Re: [PATCH 4/5] hmm: heterogeneous memory management v3

Haggai Eran Mon, 28 Jul 2014 05:28:41 -0700

On 14/06/2014 03:48, Jérôme Glisse wrote:> From: Jérôme Glisse 
<jgli...@redhat.com>
> 
> Motivation:
> 
> ...
> 
> The aim of the heterogeneous memory management is to provide a common API that
> can be use by any such devices in order to mirror process address. The hmm 
> code
> provide an unique entry point and interface itself with the core mm code of 
> the
> linux kernel avoiding duplicate implementation and shielding device driver 
> code
> from core mm code.
> 
> Moreover, hmm also intend to provide support for migrating memory to device
> private memory, allowing device to work on its own fast local memory.

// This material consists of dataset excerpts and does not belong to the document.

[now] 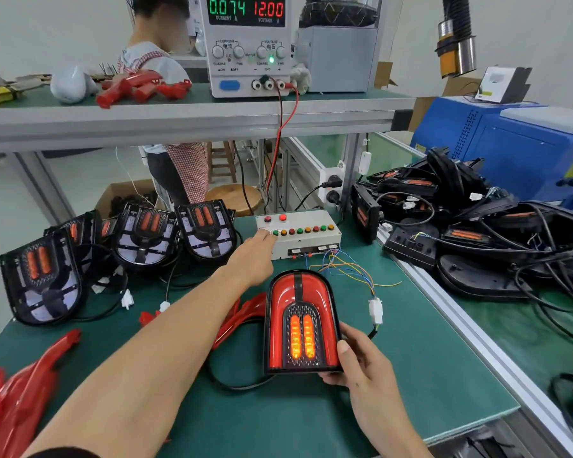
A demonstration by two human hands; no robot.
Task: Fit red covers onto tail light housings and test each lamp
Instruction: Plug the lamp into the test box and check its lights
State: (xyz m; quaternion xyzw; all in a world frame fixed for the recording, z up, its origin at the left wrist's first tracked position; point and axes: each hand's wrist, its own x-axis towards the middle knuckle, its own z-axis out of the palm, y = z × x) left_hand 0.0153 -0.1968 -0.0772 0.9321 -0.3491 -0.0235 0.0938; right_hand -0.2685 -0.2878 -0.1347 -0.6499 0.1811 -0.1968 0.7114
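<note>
we hold the covered tail light [301, 322] upright on the green bench mat [411, 375], our right hand [354, 361] gripping its lower right edge, thumb on the red cover; its two amber strips glow. our left hand [253, 257] reaches to the white switch box [300, 238], a finger pressing the green button at the row's left end. uncovered housings [146, 233] stand at the left, loose red covers [20, 391] nearest us.

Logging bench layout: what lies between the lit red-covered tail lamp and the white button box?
In the head view, loose coloured wires on green mat between tail lamp and button box.
</note>
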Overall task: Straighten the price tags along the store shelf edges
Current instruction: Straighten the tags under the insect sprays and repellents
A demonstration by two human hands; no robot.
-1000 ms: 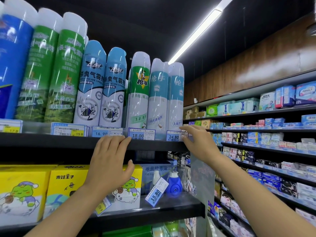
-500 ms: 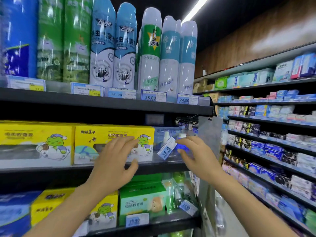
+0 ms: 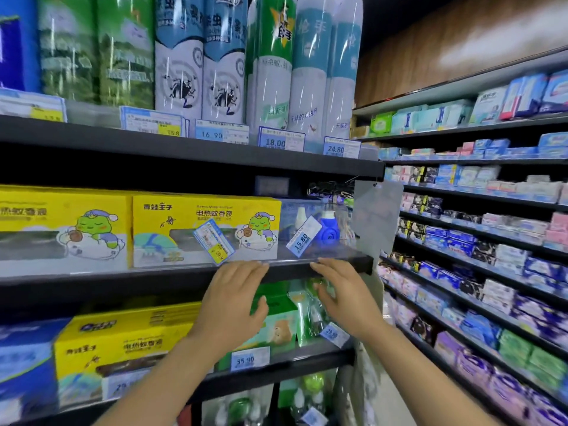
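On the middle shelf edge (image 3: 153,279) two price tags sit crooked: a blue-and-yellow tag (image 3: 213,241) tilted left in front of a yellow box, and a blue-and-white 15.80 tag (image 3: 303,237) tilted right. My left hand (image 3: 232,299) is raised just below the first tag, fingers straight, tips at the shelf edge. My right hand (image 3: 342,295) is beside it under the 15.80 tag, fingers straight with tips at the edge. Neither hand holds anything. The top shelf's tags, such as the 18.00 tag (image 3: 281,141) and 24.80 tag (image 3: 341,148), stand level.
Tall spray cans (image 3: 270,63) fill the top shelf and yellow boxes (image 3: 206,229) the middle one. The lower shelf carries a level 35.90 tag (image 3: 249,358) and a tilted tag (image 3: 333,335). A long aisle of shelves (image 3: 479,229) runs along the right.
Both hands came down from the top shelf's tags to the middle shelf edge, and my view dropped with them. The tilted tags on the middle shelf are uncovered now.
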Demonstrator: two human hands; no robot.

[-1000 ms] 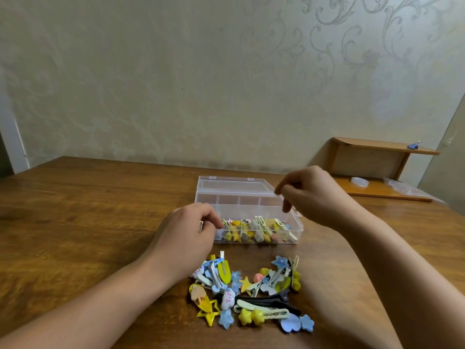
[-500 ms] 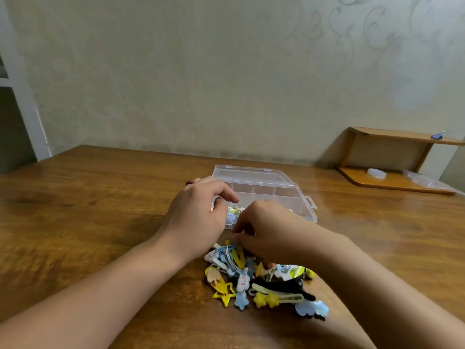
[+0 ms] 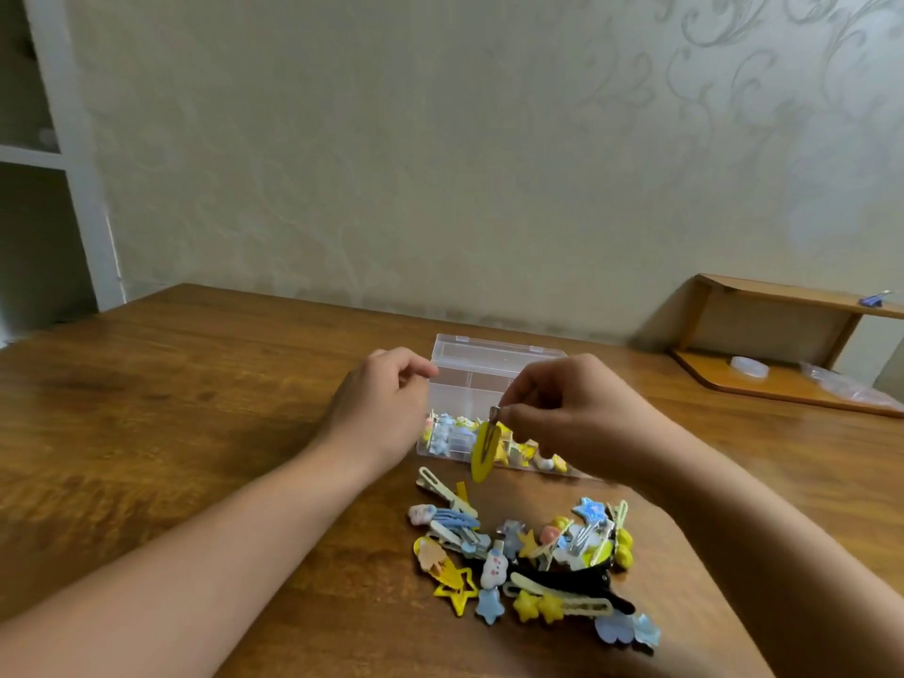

The hmm
> code would be responsible to intercept cpu page fault on migrated range of and
> to migrate it back to system memory allowing cpu to resume its access to the
> memory.
> 
> Another feature hmm intend to provide is support for atomic operation for the
> device even if the bus linking the device and the cpu do not have any such
> capabilities.
> 
> We expect that graphic processing unit and network interface to be among the
> first users of such api.


Hi,

Sorry I'm only now replying to this email. I'm hoping my feedback is still 
relevant :)

At Mellanox we are currently working on similar technology for avoiding
pinning memory for RDMA [1]. We currently have our own MMU notifier code
but once the HMM makes it into the kernel I hope we will be able to use it.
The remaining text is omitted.